**Your task:** Look through the entries below and return all lines including the word "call".

[Opening Record set section]

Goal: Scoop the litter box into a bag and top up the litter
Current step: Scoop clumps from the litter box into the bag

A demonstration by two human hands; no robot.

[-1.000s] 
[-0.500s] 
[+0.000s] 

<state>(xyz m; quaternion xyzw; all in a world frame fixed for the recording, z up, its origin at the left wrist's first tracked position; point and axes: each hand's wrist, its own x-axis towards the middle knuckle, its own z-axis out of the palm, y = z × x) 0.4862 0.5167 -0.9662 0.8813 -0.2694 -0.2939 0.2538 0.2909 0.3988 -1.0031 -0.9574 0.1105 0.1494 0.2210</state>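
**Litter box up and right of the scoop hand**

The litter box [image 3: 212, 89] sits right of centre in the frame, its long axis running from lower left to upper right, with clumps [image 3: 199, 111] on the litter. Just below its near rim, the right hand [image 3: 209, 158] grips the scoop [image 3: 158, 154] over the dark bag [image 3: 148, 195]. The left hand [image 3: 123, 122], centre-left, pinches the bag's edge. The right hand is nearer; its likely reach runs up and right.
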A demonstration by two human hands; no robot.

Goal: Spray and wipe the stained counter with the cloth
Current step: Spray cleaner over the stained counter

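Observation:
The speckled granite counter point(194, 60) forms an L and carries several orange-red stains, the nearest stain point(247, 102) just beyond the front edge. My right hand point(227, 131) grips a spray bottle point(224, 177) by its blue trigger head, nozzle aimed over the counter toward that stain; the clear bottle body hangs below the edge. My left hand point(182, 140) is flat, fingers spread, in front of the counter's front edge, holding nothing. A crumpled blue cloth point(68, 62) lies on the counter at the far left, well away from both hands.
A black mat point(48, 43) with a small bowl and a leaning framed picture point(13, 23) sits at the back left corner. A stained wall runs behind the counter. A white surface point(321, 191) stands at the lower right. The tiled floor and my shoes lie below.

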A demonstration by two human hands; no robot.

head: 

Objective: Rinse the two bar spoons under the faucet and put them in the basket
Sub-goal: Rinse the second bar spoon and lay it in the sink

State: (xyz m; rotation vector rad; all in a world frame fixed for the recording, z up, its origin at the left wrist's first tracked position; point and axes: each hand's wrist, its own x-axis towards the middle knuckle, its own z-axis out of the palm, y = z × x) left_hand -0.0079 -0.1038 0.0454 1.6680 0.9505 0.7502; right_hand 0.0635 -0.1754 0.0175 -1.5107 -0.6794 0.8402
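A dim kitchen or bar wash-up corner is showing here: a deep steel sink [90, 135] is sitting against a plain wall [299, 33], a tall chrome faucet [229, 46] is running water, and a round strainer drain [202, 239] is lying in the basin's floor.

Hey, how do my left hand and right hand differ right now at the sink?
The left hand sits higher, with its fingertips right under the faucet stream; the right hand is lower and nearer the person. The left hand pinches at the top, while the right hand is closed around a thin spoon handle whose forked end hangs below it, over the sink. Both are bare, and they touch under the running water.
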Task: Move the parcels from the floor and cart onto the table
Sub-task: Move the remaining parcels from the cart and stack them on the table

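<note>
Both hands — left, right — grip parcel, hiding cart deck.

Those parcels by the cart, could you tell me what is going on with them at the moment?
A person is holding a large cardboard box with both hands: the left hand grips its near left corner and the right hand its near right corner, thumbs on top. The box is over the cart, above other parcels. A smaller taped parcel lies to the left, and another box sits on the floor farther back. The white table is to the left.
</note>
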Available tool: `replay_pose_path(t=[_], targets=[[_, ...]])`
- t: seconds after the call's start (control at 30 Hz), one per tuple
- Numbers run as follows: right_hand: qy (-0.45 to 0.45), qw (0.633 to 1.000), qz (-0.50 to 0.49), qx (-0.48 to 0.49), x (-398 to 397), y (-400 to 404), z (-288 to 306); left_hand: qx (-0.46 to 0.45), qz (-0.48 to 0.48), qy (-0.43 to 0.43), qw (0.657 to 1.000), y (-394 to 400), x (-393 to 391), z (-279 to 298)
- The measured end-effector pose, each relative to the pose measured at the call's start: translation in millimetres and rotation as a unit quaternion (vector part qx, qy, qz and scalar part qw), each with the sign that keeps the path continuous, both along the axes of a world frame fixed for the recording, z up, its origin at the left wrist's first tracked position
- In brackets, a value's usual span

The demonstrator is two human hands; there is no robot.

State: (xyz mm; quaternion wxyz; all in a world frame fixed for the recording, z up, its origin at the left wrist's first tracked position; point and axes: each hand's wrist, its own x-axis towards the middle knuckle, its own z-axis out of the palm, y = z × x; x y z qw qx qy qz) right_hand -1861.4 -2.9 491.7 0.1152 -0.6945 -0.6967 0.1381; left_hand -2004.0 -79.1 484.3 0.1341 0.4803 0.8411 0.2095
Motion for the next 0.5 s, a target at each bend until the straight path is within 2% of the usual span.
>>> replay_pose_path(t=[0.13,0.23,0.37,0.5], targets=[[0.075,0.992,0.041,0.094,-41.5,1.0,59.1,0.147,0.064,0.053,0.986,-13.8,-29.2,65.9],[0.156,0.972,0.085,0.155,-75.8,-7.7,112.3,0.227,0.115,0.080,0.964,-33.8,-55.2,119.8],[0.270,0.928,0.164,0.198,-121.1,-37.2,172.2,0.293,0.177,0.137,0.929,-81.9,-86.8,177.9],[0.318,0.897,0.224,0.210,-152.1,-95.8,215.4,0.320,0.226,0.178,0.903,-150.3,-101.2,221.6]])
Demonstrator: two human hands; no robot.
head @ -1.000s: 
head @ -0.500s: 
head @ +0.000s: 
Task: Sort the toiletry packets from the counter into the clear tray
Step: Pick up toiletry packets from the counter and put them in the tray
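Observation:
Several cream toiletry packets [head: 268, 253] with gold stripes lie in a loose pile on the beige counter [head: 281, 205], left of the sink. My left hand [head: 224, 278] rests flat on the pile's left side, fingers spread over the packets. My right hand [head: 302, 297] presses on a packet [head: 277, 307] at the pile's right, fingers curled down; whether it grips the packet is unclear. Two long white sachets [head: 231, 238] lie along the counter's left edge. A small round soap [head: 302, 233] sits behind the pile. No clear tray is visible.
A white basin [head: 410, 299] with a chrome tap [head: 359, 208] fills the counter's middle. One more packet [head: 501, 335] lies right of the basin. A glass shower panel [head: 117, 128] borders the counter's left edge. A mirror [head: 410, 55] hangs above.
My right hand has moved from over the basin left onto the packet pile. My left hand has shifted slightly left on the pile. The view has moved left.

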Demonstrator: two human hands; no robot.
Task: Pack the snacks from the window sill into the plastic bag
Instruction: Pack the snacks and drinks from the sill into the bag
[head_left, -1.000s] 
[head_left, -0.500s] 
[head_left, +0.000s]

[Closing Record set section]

**Exercise result:**
- t: seconds after the call's start (control at 30 Hz), one per tuple
- The measured end-effector pose, each relative to the pose measured at the call's start: translation in millimetres and rotation as a unit quaternion (vector part qx, qy, qz and scalar part qw), each with the sign that keeps the path continuous, both along the axes of a world frame fixed for the recording, z up, its origin at the left wrist's first tracked position

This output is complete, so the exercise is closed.